Exercise brief: Give back the line where "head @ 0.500" appears and all the lines after it until the listing ends, unchanged and with nothing else.

Data shown:
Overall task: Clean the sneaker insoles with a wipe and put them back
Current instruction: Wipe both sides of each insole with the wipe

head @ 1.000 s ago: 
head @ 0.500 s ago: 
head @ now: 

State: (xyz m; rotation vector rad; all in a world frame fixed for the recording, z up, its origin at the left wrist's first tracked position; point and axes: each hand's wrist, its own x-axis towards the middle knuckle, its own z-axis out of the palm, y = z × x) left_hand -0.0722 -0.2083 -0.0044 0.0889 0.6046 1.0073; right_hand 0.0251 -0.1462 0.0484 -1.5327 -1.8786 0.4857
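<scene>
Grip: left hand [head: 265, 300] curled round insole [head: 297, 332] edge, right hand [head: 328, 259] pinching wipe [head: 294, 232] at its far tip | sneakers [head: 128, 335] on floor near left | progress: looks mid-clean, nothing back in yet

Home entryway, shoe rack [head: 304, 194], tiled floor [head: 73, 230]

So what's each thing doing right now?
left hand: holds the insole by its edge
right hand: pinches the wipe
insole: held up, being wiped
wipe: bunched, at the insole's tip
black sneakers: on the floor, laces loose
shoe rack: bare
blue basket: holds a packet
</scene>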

Answer to this exercise:
head @ 0.500 s ago: 
head @ now: 

State: (xyz m; rotation vector rad; all in a world frame fixed for the recording, z up, its origin at the left wrist's first tracked position; point and axes: each hand's wrist, its own x-axis towards the middle knuckle, its own z-axis out of the palm, y = z × x) left_hand -0.0722 -0.2083 -0.0044 0.0889 0.6046 1.0073; right_hand 0.0251 -0.1462 0.0484 -1.5327 -1.8786 0.4857
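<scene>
Grip: left hand [head: 265, 300] curled round insole [head: 297, 332] edge, right hand [head: 328, 259] pinching wipe [head: 294, 232] at its far tip | sneakers [head: 128, 335] on floor near left | progress: looks mid-clean, nothing back in yet

Home entryway, shoe rack [head: 304, 194], tiled floor [head: 73, 230]

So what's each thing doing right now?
left hand: holds the insole by its edge
right hand: pinches the wipe
insole: held up, being wiped
wipe: bunched, at the insole's tip
black sneakers: on the floor, laces loose
shoe rack: bare
blue basket: holds a packet
</scene>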

This finishes the exercise.